Спустя почти 40 лет в "Дневнике писателя" за 1873 г. Достоевский не без раздражения сказал совсем иное. Петербург "выражает всю его бесхарактерность и безличность за все время существования. <…> В архитектурном отношении он отражение всех архитектур в мире, всех периодов и мод; все постепенно заимствовано и все по-своему перековеркано. В этих зданиях, как по книге, вы заметите все наплывы всех идей и идеек, правильно или внезапно залетавших к нам из Европы и постепенно нас одолевавших" (21, 107).
Градостроительная эклектика Города работает теперь на усиление поэтики мнимости и фантасмагоричности. Это Мнимый Град, люди в нем – мнимые, они заняты мнимыми делами, и сам он – всего лишь чей-то сон.
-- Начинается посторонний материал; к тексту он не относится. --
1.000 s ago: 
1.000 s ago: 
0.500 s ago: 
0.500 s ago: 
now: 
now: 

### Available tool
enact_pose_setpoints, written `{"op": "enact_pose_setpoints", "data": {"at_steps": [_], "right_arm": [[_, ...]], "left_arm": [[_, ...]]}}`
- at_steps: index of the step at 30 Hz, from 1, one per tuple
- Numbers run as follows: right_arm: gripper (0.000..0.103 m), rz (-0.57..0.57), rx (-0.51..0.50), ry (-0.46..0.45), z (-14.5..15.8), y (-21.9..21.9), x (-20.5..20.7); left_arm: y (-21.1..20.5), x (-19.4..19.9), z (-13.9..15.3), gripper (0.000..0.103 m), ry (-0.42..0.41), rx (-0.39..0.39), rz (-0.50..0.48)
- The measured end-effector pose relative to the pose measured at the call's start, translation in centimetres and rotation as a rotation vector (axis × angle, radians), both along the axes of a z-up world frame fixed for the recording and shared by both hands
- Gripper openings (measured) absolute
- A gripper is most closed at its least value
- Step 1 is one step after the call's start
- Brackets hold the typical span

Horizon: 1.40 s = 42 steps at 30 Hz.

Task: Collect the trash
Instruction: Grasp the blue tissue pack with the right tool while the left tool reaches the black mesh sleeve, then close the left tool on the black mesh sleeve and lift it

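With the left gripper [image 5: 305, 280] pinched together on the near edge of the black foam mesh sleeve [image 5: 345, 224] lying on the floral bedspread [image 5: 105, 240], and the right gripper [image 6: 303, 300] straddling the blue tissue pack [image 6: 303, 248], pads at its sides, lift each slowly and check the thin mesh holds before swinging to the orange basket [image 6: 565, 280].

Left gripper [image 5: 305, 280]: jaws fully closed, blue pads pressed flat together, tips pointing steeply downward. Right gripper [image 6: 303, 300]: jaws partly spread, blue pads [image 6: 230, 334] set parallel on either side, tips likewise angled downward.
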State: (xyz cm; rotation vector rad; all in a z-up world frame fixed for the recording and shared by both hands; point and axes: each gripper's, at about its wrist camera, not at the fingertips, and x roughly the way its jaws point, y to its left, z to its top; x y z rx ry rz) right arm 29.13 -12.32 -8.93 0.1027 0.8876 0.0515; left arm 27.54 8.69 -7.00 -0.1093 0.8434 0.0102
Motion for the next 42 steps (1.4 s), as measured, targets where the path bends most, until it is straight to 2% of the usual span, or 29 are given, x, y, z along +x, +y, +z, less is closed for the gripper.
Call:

Ноосфера Петербурга – греза Великого Сновидца, Князя мира сего.
Все эти имманентно развившиеся в нем качества не отменяют высокой историософской миссии Петербурга – быть для Европы и России не только учительным результатом безоглядного идеологического прожектерства, но и обетованием трансцендентной надежды на сбывание Царствия Божьего здесь, в будущем Граде мировой приязни и сердечного сочувствия Другому.
Глава 6
Метафизическая эстетика Достоевского
Введение в проблему
Трактовка свойств категорий Достоевского через их релятивные или нормативные свойства, как и объясняющие модели, предложенные философией и поэтикой характера применительно к героям Достоевского "двойник", "пересмешник", "путь", "гаер", "комический мученик", "юродивый и пр.), весьма удобны; в ряде случаев такой подход многое помогает прояснить, но далеко не всё. Психопатология даже в лучших своих проявлениях превращает мир писателя в иллюстрацию. Продуктивная классификация типов поведения, предложенная некогда в "Трудах по знаковым системам", распространения не получила. Должно найти некий режим иного объяснения и иной метаязык, логически адекватный нелогическому миру Достоевского.
В основе поисков верного угла зрения на свою личность у героя – затрудненность следующего порядка: меня не видят таким, каким я на самом деле являюсь, а сам я таким видением не обладаю. А "Бог правду видит, да не скоро скажет". Стало быть: 1) нужна ситуация, в которой я раскрыт адекватно (м.б., у него это единственный шанс в жизни: Иван, увидев поклон Зосимы, убегает со словами "Боже мой!"); 2) необходим святой свидетель как человек абсолютного сочувствия; 3) герой нуждается в устном (реплика общения) или письменном (письмо, исповедь, дневник, завещание) запечатлении для самореабилитации перед собой и другими.
Эти дольние формы обретения адекватной оценки (лица, поступка, речей) приносят герою не успокоение, а знание того факта, что взаимопонимание в мире людей возможно, а стало быть, и личная жизнь получает шанс на смысл. Другой шаг: "я" начинает сознавать, что "я", ценностно взвешенное глазами здешнего мира и понятое в дольнем мире, имеет шанс на спасение, причем тотальное. Глубокомысленные рассуждения Смердякова о богоотступничестве и милосердии Божьем с точки зрения богословской неотразимы.